Like so many organisers, Sotomayor says, they have launched a lot of digital events although those have mainly been to maintain the loyalty of the clients and to keep brands alive. “If you don’t connect for two years, you risk that people will forget you,” he notes. “But the good news is that we’re very optimistic about the new beginning. After two years, people are more than motivated to meet again”.

Chile will remain effectively closed to international visitors until the end of July. “The tourism sector is optimistic about re-opening by mid-August,” says Sotomayor. “But everything depends on the famous Delta variant.”

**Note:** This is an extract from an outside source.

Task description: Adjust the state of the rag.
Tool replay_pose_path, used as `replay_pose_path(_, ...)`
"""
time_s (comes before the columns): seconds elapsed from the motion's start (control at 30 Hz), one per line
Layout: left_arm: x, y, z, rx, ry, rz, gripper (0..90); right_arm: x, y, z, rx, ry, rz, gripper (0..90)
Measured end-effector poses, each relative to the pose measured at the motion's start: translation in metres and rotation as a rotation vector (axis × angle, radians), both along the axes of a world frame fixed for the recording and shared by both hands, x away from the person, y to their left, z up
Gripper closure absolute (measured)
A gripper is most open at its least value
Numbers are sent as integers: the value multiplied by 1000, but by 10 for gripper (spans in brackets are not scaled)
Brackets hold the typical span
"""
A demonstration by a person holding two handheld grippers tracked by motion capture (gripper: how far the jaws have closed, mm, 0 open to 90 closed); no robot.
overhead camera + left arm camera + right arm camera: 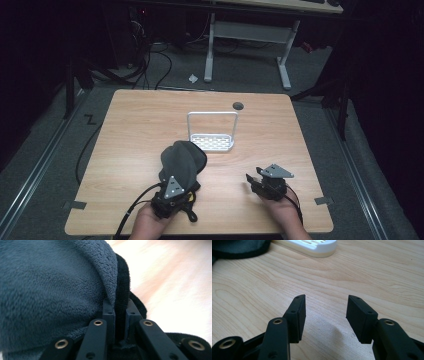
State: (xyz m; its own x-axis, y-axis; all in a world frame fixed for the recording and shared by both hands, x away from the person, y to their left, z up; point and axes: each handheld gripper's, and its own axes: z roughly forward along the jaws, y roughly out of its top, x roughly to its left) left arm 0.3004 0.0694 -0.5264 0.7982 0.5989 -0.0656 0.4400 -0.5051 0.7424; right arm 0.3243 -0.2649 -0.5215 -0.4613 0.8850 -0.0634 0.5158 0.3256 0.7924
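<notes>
Now | left claw [176, 172] clamped on folded edge of grey fleece cloth [181, 159], bunched on near-left worktop [130, 135] | right claw [325, 308] parted, empty, low over bare wood | white rack [212, 131] just beyond cloth | likely soft, light, floppy; best pinched at hem or doubled fold
</notes>
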Motion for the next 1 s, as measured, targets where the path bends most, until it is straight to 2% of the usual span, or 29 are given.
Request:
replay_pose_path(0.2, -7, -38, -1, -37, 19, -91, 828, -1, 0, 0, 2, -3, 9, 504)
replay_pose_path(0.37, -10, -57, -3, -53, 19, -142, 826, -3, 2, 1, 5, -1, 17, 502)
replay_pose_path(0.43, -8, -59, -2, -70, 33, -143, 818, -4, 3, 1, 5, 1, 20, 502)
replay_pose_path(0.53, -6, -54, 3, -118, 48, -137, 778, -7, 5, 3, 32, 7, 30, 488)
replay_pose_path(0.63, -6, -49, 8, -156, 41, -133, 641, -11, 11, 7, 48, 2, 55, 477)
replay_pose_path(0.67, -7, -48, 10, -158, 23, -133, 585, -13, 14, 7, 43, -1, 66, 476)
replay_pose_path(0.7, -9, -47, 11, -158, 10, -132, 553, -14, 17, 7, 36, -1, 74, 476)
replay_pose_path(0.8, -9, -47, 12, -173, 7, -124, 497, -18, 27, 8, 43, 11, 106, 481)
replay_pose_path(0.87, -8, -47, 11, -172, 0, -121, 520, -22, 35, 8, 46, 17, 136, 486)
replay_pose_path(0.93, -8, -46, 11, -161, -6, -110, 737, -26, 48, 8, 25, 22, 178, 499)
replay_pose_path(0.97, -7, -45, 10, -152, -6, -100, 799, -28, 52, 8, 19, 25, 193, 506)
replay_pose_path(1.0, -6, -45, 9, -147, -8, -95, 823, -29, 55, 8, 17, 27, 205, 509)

He remains cautiously upbeat about the prospects for relaunching the company’s important Expomin mining event. Instead of the normal 50:50 domestic international mix, he expects it to be around 30% international. “We may need to prepare some creative solutions for those who can’t come,” he says. This could include building small booths with good internet connections to facilitate video conferences with clients. The last edition, he points out, was in April 2018. So, it will now be almost four years since exhibitors have been in the market. Most will not, he feels, want to wait longer than that.

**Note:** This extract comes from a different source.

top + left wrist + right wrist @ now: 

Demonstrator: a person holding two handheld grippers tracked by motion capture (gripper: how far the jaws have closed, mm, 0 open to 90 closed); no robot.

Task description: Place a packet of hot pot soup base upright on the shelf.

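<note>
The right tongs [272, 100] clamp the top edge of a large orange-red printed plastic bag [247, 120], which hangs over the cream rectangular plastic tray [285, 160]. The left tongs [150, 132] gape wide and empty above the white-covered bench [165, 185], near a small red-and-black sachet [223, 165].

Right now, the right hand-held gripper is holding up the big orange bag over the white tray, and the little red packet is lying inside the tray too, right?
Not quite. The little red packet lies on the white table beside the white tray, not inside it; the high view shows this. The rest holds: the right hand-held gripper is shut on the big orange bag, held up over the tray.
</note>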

Across much of the region, though, travel is relatively easy. UFI regional manager Ana Maria Arango says that, even with the pandemic not fully controlled, “travel is not a huge problem” between most countries and regional events can still go ahead. But even if allowed, it is clearly much reduced. UFI’s own event in August will still have to be virtual.

NürnbergMesse’s Picolo agrees with the suggestion that Brazil is in a special position because it is, a little like the US or China, primarily a domestic events market with its huge economy and population of 211 million. Even in normal times, most shows attract no more than 5–10% of their visitors from the region, Picolo notes. “Right now,” he says, “it’s about zero”. And something like 80% of visitors to most shows are from the São Paulo region. So, he sees the situation as being very different to what’s going on in Europe at the moment where the lack of international participation is looking like a real problem.

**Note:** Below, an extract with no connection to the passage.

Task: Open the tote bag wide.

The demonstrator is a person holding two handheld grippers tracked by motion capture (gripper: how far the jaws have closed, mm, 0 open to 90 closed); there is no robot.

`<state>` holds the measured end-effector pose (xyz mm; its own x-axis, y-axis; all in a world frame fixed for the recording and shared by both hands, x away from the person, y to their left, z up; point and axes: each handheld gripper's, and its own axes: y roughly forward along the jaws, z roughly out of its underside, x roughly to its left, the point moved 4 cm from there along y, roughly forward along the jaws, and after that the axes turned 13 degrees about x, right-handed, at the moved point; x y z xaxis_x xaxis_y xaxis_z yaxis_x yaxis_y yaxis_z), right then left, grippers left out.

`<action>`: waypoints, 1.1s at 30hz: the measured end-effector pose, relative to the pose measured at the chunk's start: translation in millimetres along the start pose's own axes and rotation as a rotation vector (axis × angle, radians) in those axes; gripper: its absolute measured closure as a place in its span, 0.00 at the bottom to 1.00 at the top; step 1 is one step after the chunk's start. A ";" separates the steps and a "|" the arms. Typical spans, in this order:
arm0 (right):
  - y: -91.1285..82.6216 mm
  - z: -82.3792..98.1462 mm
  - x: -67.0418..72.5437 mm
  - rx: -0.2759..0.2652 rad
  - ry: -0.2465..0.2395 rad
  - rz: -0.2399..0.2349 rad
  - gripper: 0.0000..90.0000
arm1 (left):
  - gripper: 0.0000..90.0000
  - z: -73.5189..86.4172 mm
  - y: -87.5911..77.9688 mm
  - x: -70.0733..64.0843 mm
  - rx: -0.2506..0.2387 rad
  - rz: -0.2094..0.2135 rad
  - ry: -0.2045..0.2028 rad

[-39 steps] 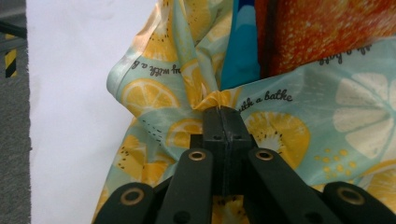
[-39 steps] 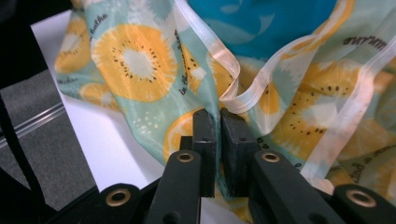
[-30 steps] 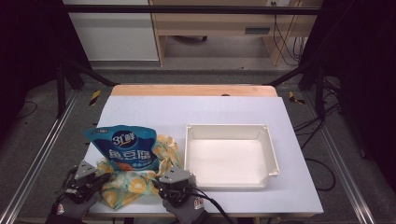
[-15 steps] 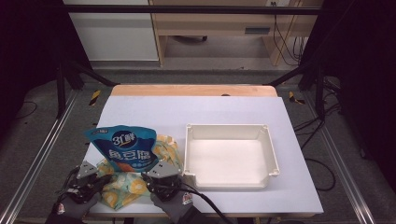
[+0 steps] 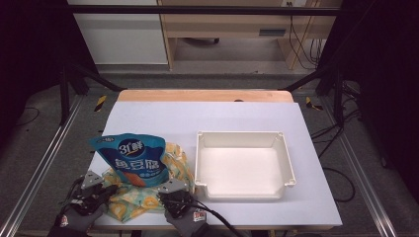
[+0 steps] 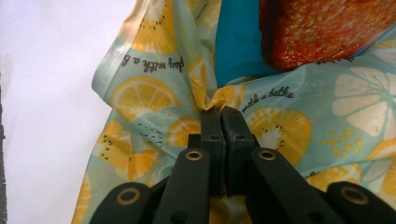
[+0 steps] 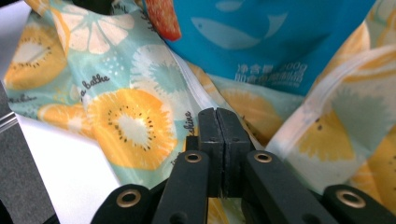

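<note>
A thin, pale-green plastic bag printed with yellow citrus slices (image 5: 148, 190) lies crumpled at the near left corner of the lavender-topped table (image 5: 237, 118), and a blue stand-up snack pouch with white lettering and a picture of orange-brown food (image 5: 131, 160) sits in it, its upper part rising out of the bag's mouth. The left gripper (image 5: 101, 190) has its jaws pressed together on a pinched fold of the bag's edge, just below the pouch's red picture as the left gripper view (image 6: 223, 116) shows it. The change is on the other side: the right gripper (image 5: 173, 195) has come down onto the bag's right-hand edge since a second ago, and its jaws have just been closing; in the right gripper view (image 7: 223, 116) they now stand together with bag film apparently caught between them, though the pinch is thin and hard to confirm there. With both edges of the bag seemingly gripped, the person looks ready either to spread the mouth or to lift bag and pouch as one load. The empty, shallow white plastic tray (image 5: 289, 163) stands just to the right of the bag, apart from it, and seems the likely destination. The slick film could slip out of so narrow a pinch once weight comes on.
</note>
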<state>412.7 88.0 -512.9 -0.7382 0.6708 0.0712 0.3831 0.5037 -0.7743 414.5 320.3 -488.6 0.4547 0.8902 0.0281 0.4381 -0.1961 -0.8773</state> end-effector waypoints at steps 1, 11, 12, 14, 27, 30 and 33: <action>1.1 1.1 -0.8 0.007 -0.003 -0.001 1.00 | 0.97 0.2 0.2 0.4 0.008 -0.002 0.005; -4.3 1.3 -0.4 -0.037 0.001 -0.047 0.95 | 0.92 0.7 6.1 0.7 0.039 0.013 0.005; -7.4 0.5 0.4 -0.050 -0.003 -0.052 0.95 | 0.92 0.6 6.6 0.4 0.037 0.017 0.002; -14.1 -1.4 1.1 -0.077 -0.007 -0.052 0.94 | 0.90 0.6 6.6 0.5 0.038 0.021 0.001; -51.7 -12.8 -2.6 -0.212 -0.021 -0.100 0.78 | 0.73 -1.5 -21.1 6.2 -0.147 0.059 -0.044; -59.4 -15.9 -4.7 -0.228 -0.028 -0.104 0.73 | 0.70 -2.1 -31.4 8.4 -0.208 0.075 -0.062; -66.6 -18.7 -9.7 -0.254 -0.019 -0.131 0.68 | 0.67 -2.9 -43.5 10.9 -0.284 0.100 -0.081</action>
<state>404.8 58.2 -450.3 -0.8003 0.5814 0.1465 0.4082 0.7074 -0.5771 402.6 337.4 -448.8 0.4484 0.8883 -0.0996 0.5990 -0.3813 -0.7041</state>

Picolo’s business in Brazil has been supported by a focus on event marketing and data services they have been developing for several years. As well as event services, this includes a content business, NMB Prime, a C-Level matchmaking service, and NMB Lab, a smart data service. “This kept the business performing,” Picolo says.

GL Events is also at the heart of easing future venue pressures in Brazil. With a long-established position running Riocentro in Rio de Janeiro, the company already redeveloped the former Immigrantes venue into São Paulo Expo which it now manages. At the beginning of this year, it was announced that the company would take over the 50 year old Anhembi venue, committing to a long-overdue R$620m (US$120m) redevelopment.

And, it’s not just in Brazil and Chile that new, internationally-managed venues are coming on stream. UFI’s Arango highlights the new Panama Convention Centre, the postponed opening of which is now scheduled for September. The venue with 15,000sqm of exhibition space and a variety of other meeting and function rooms, is managed by ASM Global and will transform the market in that part of Central America.

As elsewhere around the world, industry leaders in Latin America are frustrated how hard they’ve had to work to get their message across to politicians about the value of trade fairs. “I’ve lost count of the number of times I went to City Hall,” says Picolo. Sotomayor has been pushing the same message in Chile. “Exhibitions are part of the solution, not the problem,” he stresses.

When asked about her vision for the upcoming UFI LATAM Conference Arango focuses on the need for greater collaboration in the region. “This region is less cohesive than others,” she says. “People don’t know each other so well.” She points out that there are 1,200 organisers and 700 venues in the region and suggests that there can be a lot of opportunities for them to work more closely.